Back in the Middle Ages, people had a practical way of naming streets. If the street was home to a group of businesses that sold the same thing, then the street was often named for them. Even today, centuries later, you can look at a map of the City of London and see streets with names like Ironmonger Lane, Poultry Street, Fish Street, Bread Street, Goldsmith Street or Oat Lane. As you might guess, each street was once the home to a group of merchants involved in a certain trade.
Now… would you care to guess what type of business went down on Gropecunt Lane?
It sounds like a joke, but it’s not: during medieval times, many of the streets where prostitutes gathered to peddle their “wares” were known as Gropecunt Lane.

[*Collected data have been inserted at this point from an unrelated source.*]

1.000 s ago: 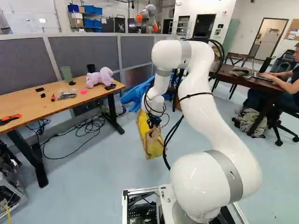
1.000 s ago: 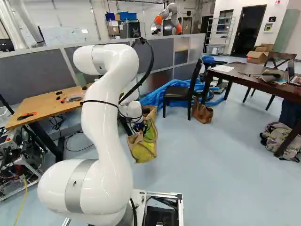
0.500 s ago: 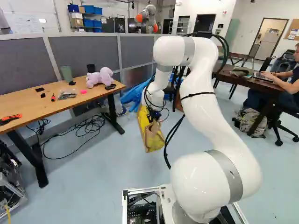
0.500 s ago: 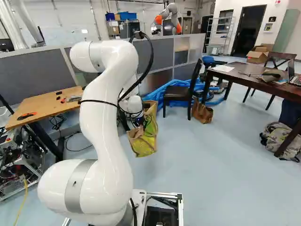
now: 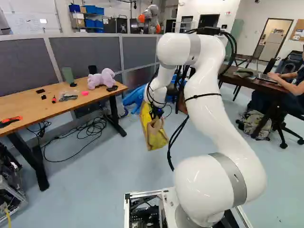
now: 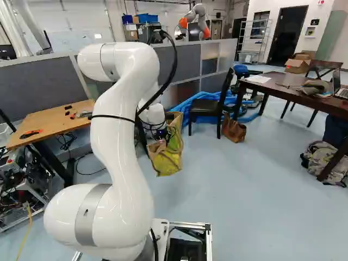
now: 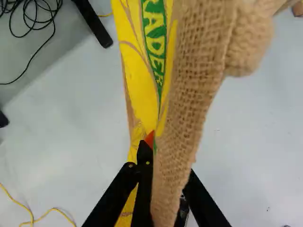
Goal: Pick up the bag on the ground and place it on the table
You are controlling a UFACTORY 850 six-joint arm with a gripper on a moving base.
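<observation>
The gripper [image 5: 156,113] is small and dark at the arm's end in the left base view, at the top of the yellow and tan bag [image 5: 156,137]. In the right base view the bag [image 6: 167,159] hangs beside the arm, tilted. Seen from the wrist, the gripper [image 7: 155,143] is shut on the bag [image 7: 142,80]; a burlap strip passes over the fingers and covers most of one. One orange pad [image 7: 149,139] shows against the yellow side. A light wooden table [image 5: 42,105] stands at the left of the left base view.
On the wooden table lie a purple plush toy [image 5: 101,79], a pink item and tools. Cables [image 5: 90,129] lie beneath it. Beyond the bag are blue hoses and a black chair [image 6: 209,106]. A dark table [image 6: 293,87] stands right, a backpack [image 6: 326,160] beside it. Another robot [image 6: 194,22] is far back.
The arm has risen and the bag has come up with it, swaying and turning slightly. The base has not moved.
</observation>
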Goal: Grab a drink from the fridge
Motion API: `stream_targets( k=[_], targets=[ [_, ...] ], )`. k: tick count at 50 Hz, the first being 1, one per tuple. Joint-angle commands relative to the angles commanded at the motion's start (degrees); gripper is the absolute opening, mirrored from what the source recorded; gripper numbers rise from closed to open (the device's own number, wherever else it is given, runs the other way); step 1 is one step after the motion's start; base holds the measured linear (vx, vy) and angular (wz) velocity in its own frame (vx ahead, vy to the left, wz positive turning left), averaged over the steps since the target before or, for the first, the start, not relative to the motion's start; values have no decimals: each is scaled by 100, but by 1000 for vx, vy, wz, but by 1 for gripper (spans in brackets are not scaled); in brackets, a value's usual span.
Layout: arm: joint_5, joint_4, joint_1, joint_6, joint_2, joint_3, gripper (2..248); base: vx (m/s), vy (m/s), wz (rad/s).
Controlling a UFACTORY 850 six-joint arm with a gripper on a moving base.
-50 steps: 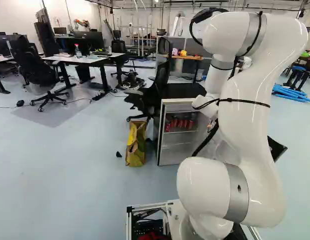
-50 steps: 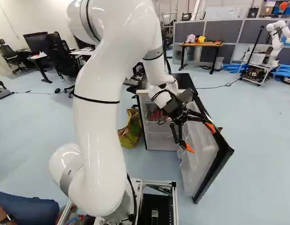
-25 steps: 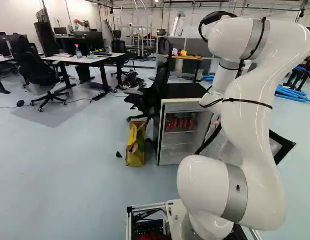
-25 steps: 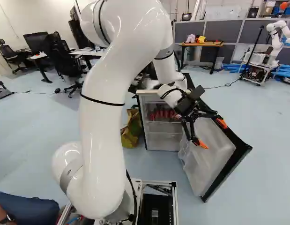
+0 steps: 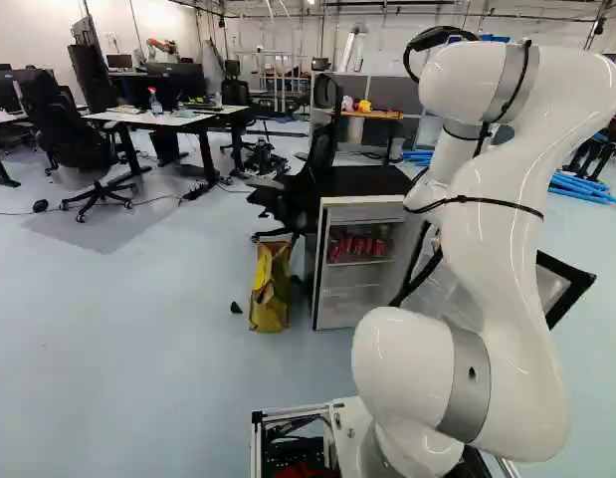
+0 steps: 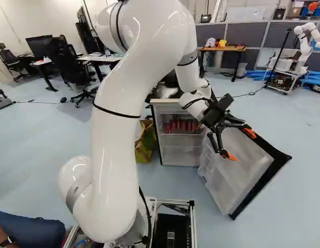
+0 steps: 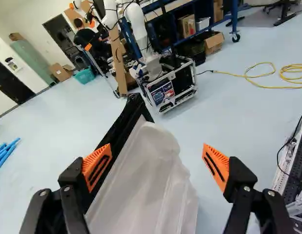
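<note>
Ahead of the arm stands the small fridge point(image 5: 320, 271), with red drink cans point(image 5: 357, 246) on its upper shelf. Its black-edged door point(image 6: 240, 174) hangs wide open to the right, showing a pale inner lining. At the door's upper part is my gripper point(image 6: 240, 144) in the right base view. In the wrist view the gripper point(image 7: 156, 147) is open, with the door's lining point(image 7: 148, 180) between its spread fingers. One orange pad point(image 7: 97, 165) lies close along the door's black edge; whether it touches cannot be told. The other finger stands apart from the door.
A yellow-brown bag point(image 5: 270, 287) stands beside the fridge, with an office chair point(image 5: 306, 189) behind it. Another robot point(image 6: 304, 46) stands on a cart at the back right. A desk point(image 6: 222, 49) stands beyond the fridge. In the wrist view, another robot point(image 7: 136, 24) stands beyond the door.
The fridge door has swung wider, to the right. My arm and gripper have moved to the right along with it, and the cans show more freely in the right base view. The base has stayed still.
</note>
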Motion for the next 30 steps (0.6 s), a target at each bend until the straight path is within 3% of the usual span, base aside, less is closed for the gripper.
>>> stream_targets(
  k=[10, 30],
  targets=[
    [-86, -270, 35, 0, 85, 161, 247, 0, 0, 0],
    [-110, -1002, 191, 0, 506, 927, 247, 0, 0, 0]
  ],
)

Since spelling had yet to be standardized, there were many variations, such as Gropecunte, Gropecounte, Gropeconte, Groppecounte, or Gropekunte. But they all had one thing in common – ladies of the night plied their trade there. Such streets were almost always located near the town’s market and\or docks, and almost all were centrally located. London had multiple streets with the name, and even though it was mostly the larger cities that had such streets, smaller towns weren’t unfamiliar with the name. Small market towns like Wells, Banbury and Shrewsbury also had their own Gropecunt Lanes.
The first record of a Gropecunt Lane is from 1230, and the practice seems to have died out by 1561 due to the changing sensibilities of the time, especially from conservative Protestants (prior to the English Reformation, prostitution was not only “put up with” by English authorities, it was often regulated). In some cases, such as the city of York, Gropecunt Lane was changed to the more innocent-sounding Grape Lane. In other cities, completely new names were given. In Oxford, for example, Gropecunt Lane was initally renamed Grape Lane, but was later renamed Maggie Lane in the 1650s.
But it wasn’t only trademen (and women!) that gave such direct names to streets. Addle Street (meaning “stinking urine”) still exists today, as does Fetter Lane (which was originally Fewterer Lane, which meant “an idle and disorderly person”). Sherborne Lane was originally known as Shitteborwelane, possibly due to some nearby cesspits. The street was then renamed Shite-burn Lane and Shite-buruelane before settling on Sherborne. Pissing Alley, also a common street name in London, was renamed Little Friday Street in 1848 before being absorbed into Cannon Street in 1853.
While it’s common in the US for streets to be named after buildings once located on them, or for people who once owned the property, such direct names as Gropecunt Lane are terribly amusing… to me, at least.